Exercise: For each line in the records that contains "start", make a copy.

Dataset excerpts:
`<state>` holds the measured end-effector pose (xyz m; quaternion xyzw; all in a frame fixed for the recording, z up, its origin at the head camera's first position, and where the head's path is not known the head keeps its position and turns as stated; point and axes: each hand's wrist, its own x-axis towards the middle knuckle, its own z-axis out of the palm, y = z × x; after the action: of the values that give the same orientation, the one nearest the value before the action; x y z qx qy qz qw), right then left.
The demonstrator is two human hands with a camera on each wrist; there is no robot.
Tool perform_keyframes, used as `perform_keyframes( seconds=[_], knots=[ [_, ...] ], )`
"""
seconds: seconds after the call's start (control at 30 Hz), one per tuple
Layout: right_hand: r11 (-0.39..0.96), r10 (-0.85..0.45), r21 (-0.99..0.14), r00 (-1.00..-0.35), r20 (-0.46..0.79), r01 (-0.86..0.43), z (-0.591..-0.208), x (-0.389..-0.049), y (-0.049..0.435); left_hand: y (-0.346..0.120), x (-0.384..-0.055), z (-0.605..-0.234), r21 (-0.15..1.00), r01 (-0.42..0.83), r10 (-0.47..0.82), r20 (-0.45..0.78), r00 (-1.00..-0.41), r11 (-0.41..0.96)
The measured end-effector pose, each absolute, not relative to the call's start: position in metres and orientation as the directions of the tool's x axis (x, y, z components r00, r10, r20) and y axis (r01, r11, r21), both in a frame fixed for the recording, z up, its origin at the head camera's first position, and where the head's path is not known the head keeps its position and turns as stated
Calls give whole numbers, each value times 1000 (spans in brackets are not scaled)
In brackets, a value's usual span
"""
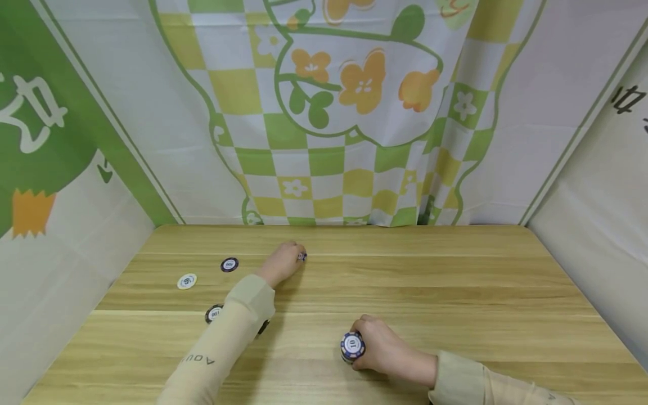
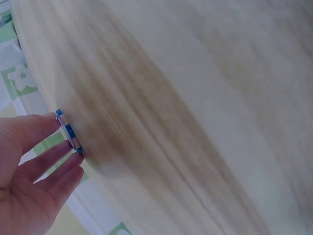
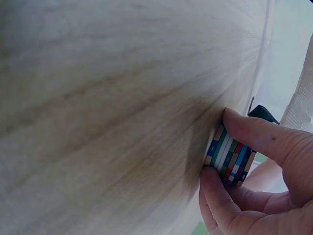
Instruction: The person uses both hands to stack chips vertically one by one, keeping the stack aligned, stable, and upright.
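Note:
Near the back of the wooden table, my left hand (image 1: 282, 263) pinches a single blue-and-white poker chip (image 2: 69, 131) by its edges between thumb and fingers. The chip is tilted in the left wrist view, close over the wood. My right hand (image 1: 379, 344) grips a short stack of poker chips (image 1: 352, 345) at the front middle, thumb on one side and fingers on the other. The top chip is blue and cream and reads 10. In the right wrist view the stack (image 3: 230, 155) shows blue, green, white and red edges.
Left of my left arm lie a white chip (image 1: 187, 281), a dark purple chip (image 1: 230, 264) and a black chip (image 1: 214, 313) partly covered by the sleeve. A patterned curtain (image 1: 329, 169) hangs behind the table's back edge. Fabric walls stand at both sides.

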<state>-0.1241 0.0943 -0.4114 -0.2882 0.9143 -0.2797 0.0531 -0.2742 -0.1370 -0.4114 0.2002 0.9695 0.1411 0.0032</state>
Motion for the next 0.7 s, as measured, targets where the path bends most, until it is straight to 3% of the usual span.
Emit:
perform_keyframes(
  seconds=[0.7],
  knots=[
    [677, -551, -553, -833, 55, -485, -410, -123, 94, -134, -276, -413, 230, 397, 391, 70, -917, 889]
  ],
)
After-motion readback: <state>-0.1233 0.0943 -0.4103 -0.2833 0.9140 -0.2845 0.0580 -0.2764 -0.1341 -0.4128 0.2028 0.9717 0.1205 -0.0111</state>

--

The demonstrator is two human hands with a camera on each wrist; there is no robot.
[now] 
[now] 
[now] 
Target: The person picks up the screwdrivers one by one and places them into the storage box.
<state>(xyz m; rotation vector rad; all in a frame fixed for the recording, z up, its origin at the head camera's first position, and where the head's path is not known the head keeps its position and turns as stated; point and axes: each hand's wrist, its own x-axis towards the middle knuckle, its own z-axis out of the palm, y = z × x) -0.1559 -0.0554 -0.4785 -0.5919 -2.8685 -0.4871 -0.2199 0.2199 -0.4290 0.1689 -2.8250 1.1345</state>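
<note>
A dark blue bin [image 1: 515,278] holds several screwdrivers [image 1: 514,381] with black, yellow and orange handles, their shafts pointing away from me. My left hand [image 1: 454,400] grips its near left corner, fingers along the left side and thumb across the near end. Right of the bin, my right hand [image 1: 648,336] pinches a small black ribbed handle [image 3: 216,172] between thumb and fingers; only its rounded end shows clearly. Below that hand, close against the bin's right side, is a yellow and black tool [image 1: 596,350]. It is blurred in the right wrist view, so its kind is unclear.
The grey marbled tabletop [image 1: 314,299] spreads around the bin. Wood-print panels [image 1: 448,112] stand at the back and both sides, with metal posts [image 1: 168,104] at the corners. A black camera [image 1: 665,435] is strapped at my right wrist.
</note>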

Answer box:
seconds: seconds after the call's start (control at 30 Hz), one per tuple
The measured end-effector pose, each absolute, not relative to the call's start: position in metres and orientation as the directions of the tool's x axis (x, y, z components r00, r10, r20) and y axis (r01, r11, r21), both in a frame fixed for the recording, z up, its origin at the head camera's first position, and where the head's path is not known the head keeps its position and turns as stated

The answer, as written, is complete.